Could you restate word for word each line from the top of the listing below through the line containing "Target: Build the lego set"? Keep the pictures out.
Segment Start: Information shown
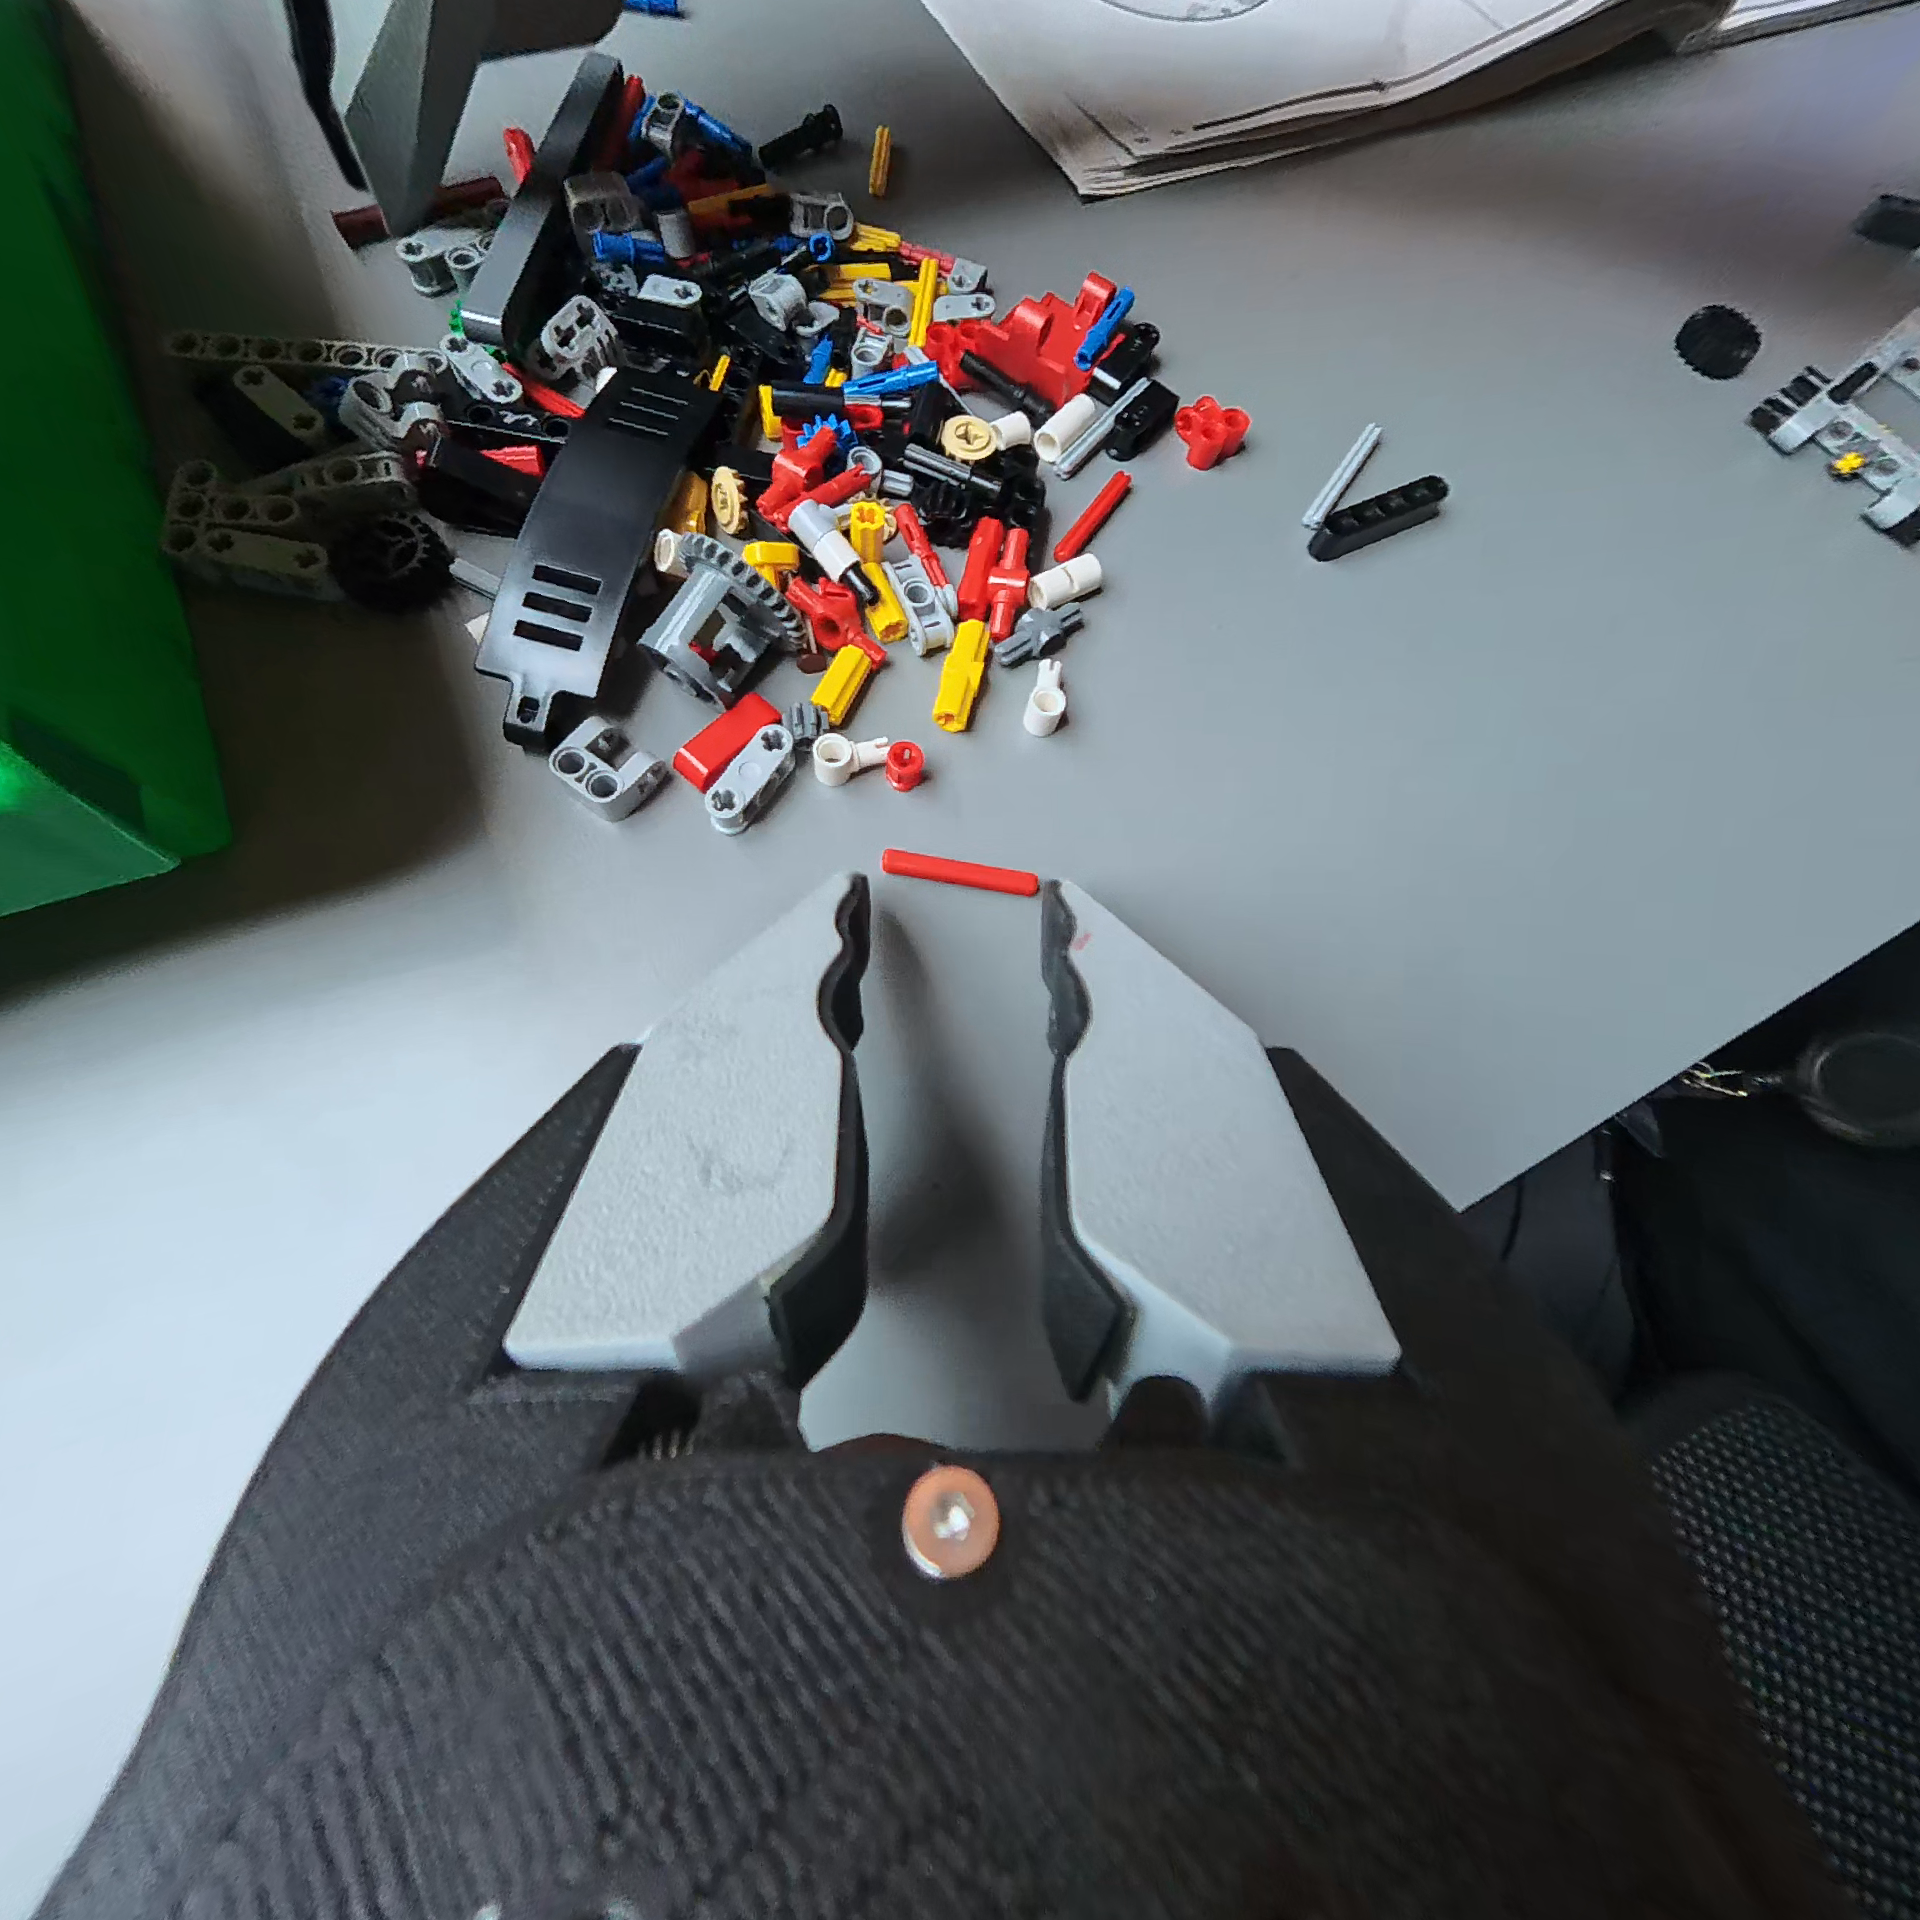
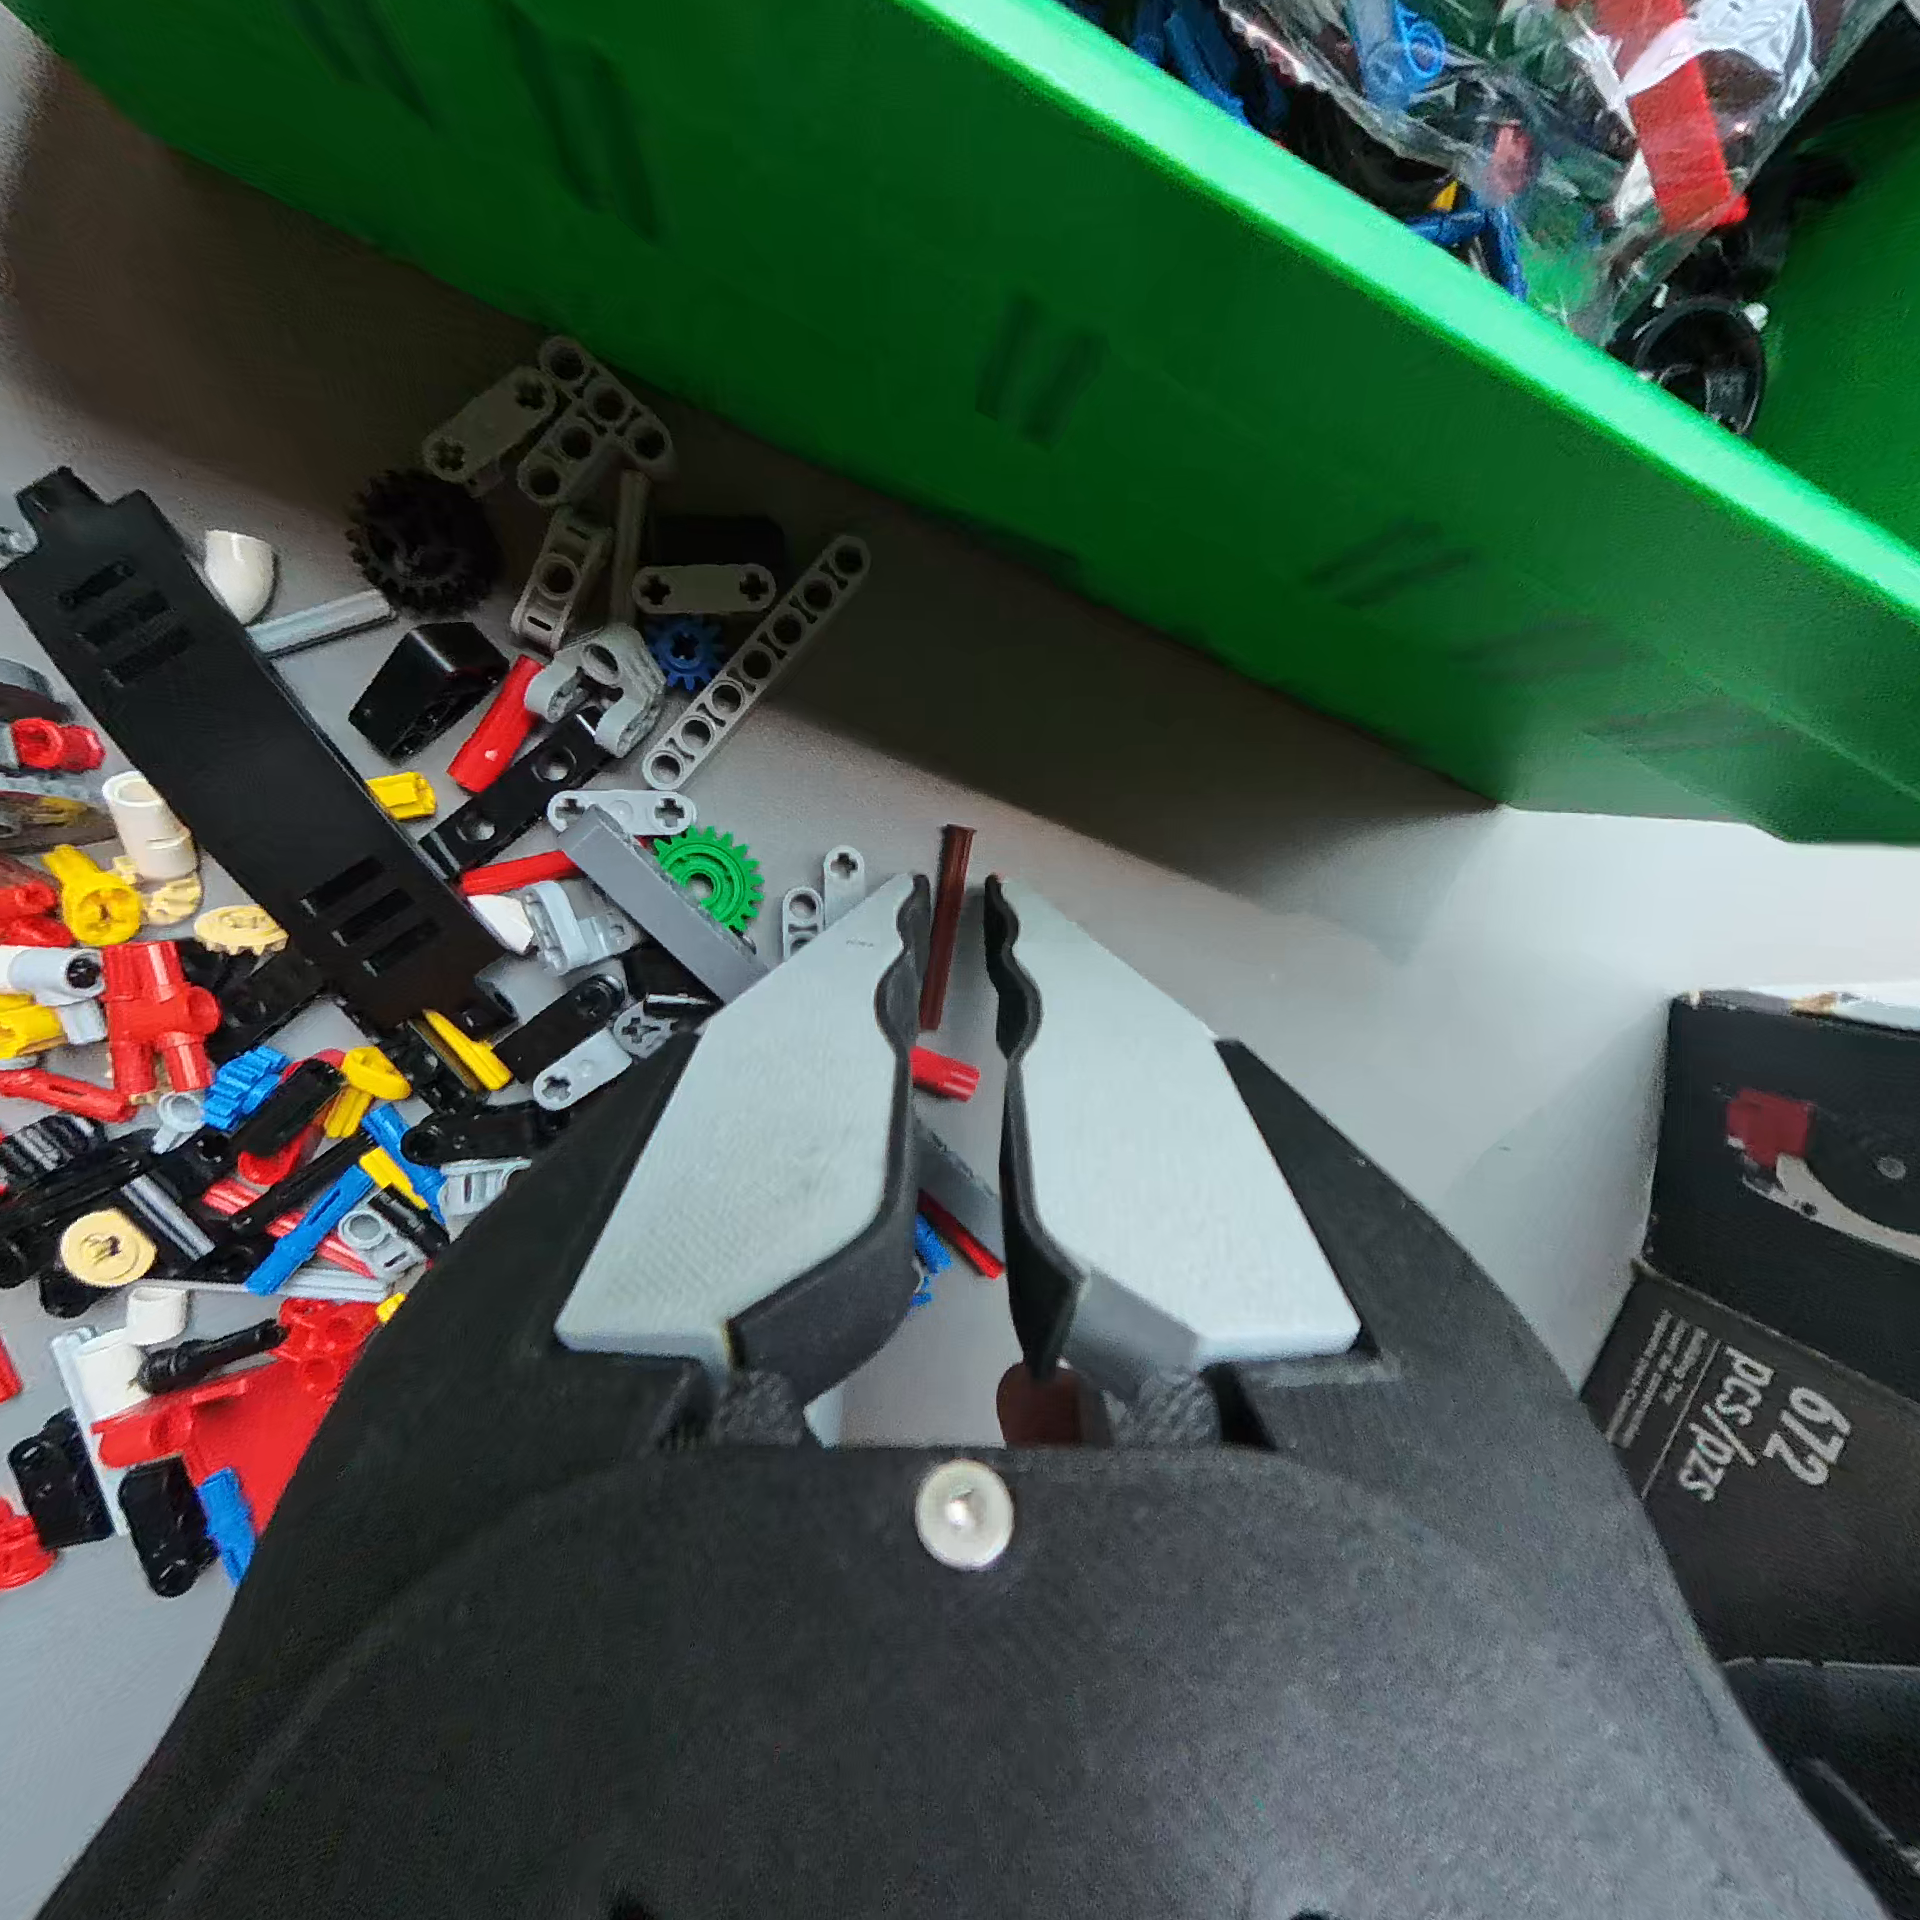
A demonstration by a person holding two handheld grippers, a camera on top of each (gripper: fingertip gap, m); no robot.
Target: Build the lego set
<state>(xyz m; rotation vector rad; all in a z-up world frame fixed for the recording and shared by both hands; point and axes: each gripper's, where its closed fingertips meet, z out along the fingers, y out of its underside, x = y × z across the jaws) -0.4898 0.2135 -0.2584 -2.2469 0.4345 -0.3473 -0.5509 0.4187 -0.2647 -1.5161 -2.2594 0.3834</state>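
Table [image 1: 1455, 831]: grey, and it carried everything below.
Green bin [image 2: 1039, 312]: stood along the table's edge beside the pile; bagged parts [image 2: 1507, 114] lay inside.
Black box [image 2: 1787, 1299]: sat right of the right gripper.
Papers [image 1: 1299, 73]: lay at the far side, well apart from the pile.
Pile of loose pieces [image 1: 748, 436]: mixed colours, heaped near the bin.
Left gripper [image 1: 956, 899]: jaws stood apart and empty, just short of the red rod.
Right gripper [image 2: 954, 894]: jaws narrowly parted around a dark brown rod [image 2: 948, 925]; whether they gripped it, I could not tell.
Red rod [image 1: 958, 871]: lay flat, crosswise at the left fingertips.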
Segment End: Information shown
**Written response**
A demonstration by a person holding two handheld grippers, a camera on top of each (gripper: fingertip gap, m); no robot.
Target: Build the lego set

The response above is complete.